### Your assignment
Type out the whole listing again exactly, pictures omitted.

○ ○ ○ ○ ○ ○ ○

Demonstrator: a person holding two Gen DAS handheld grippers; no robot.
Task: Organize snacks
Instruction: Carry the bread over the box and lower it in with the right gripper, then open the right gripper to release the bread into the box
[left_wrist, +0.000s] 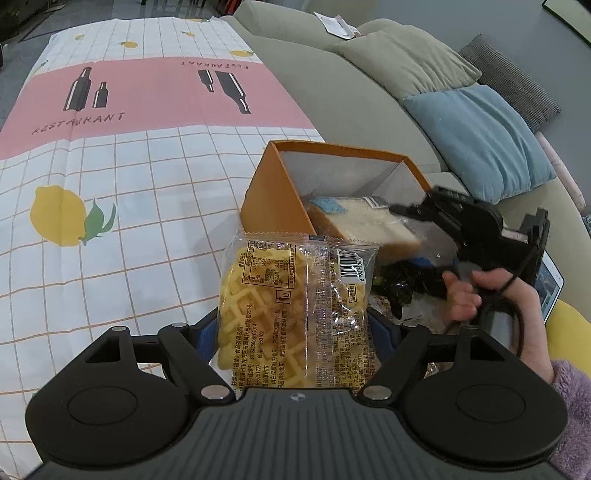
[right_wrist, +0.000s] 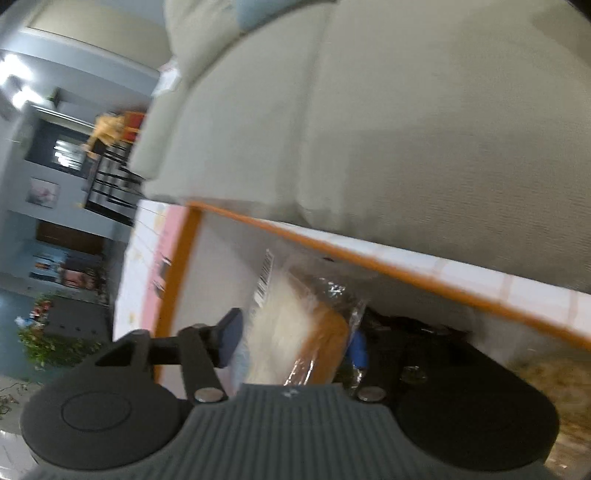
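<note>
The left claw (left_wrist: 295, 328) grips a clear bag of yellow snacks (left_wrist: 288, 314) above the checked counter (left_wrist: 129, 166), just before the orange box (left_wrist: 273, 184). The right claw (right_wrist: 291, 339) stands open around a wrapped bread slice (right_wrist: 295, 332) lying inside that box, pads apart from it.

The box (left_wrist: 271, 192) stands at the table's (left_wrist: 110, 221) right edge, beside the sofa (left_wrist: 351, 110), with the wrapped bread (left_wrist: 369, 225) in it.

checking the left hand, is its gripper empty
No, the left gripper is shut on a clear packet of yellow snacks.
</note>
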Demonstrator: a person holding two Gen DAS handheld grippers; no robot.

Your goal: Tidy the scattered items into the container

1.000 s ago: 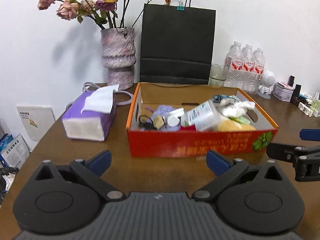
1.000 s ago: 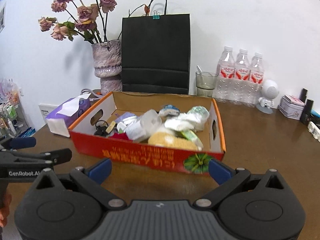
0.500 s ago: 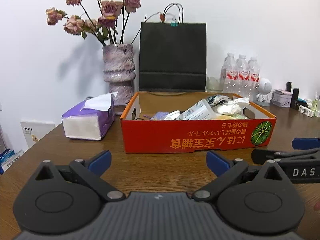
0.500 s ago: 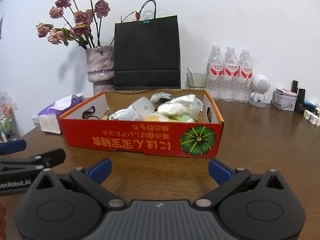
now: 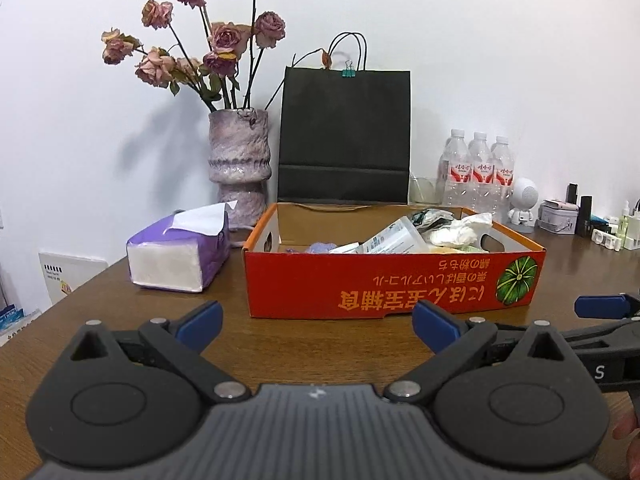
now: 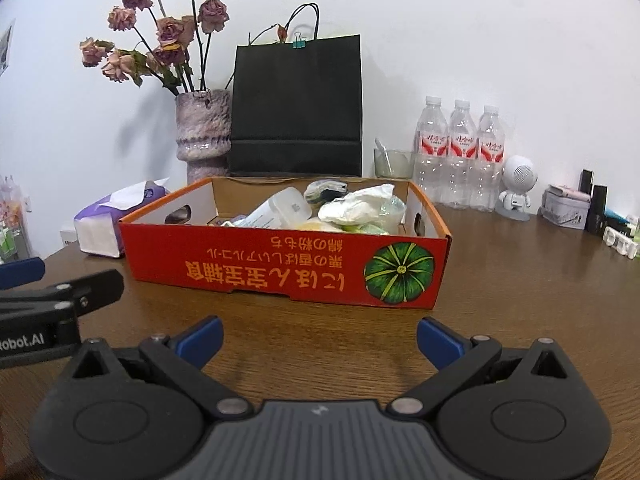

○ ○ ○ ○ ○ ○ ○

### Answer section
Demonstrator: a person holding two Gen DAS handheld grippers; no robot.
Task: Organize snacks
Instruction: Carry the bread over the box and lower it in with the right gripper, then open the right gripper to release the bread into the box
[left_wrist, +0.000s] 
[right_wrist, +0.000s] 
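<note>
The left claw (left_wrist: 295, 328) grips a clear bag of yellow snacks (left_wrist: 288, 314) above the checked counter (left_wrist: 129, 166), just before the orange box (left_wrist: 273, 184). The right claw (right_wrist: 291, 339) stands open around a wrapped bread slice (right_wrist: 295, 332) lying inside that box, pads apart from it.

The box (left_wrist: 271, 192) stands at the table's (left_wrist: 110, 221) right edge, beside the sofa (left_wrist: 351, 110), with the wrapped bread (left_wrist: 369, 225) in it.

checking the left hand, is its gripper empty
No, the left gripper is shut on a clear packet of yellow snacks.
</note>
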Demonstrator: a person holding two Gen DAS handheld grippers; no robot.

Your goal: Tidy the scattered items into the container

1.000 s ago: 
1.000 s ago: 
0.500 s ago: 
0.500 s ago: 
now: 
now: 

At this point, the answer is complete.